Of the 841 randomized patients, a total of 388 in the tiotropium group and 383 in the placebo group were included in the full analysis. Findings from the study showed that FEV1 in patients treated with tiotropium was higher than in patients given placebo throughout the duration of the trial (range of mean differences, 127-169 mL before bronchodilator use vs 71-133 mL after bronchodilator use; P <.001 for all comparisons). 

No significant improvement was observed in mean annual decline in FEV1 before bronchodilator use, with a decline of 38 mL per year in the tiotropium group vs 53 mL per year in the placebo group (95% CI, −1 to 31 mL; P =.06). In comparison, annual decline in FEV1 after bronchodilator use was significantly lower in the tiotropium group than in the placebo group (29 mL per year vs 51 mL per year, respectively; 95% CI, 6-37 mL; P =.006).

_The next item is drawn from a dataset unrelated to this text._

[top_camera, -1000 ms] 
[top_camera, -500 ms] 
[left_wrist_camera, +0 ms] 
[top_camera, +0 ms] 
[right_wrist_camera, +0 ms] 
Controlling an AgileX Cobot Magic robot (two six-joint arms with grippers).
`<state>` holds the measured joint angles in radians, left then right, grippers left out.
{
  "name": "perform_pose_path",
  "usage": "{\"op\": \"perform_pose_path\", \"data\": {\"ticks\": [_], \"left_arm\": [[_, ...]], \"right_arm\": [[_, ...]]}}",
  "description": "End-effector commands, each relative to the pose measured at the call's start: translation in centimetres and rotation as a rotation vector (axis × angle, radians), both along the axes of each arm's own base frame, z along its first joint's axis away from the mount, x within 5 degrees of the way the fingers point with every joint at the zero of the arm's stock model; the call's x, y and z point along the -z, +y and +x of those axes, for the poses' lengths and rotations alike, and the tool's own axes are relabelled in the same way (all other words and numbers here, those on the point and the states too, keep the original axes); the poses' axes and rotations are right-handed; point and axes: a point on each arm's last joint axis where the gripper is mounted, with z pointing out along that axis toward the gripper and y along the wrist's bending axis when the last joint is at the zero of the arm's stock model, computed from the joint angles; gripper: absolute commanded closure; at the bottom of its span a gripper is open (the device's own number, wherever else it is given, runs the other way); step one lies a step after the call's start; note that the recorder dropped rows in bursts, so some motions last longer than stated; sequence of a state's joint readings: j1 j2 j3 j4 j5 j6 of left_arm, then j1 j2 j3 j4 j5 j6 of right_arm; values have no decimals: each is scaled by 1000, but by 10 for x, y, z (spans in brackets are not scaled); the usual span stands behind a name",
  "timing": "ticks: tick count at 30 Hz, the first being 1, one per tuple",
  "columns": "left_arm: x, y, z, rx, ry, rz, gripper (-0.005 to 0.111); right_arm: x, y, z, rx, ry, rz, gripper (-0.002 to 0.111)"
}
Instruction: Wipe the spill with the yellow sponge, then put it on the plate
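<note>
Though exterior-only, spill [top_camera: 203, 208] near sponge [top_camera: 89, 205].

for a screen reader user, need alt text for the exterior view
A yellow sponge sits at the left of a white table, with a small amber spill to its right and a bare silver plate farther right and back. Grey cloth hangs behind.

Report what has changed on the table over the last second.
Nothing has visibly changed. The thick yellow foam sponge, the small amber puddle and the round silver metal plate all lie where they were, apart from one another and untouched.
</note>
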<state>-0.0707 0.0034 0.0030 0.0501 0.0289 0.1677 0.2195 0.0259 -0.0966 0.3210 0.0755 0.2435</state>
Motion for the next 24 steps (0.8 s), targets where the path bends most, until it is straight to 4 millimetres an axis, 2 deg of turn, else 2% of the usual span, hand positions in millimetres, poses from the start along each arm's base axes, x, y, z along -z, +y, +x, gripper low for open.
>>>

Treatment with tiotropium was associated with a higher FEV1 vs placebo at 24 months. The use of tiotropium stalled the annual decline in FEV1 after bronchodilator use in patients with GOLD stage 1 or 2 COPD. Further research is warranted to examine whether early intervention with tiotropium alters the long-term course of COPD.

Reference

Zhou Y, Zhong NS, Li X, et al. Tiotropium in early-stage chronic obstructive pulmonary disease. N Engl J Med. 2017;377(10):923-935.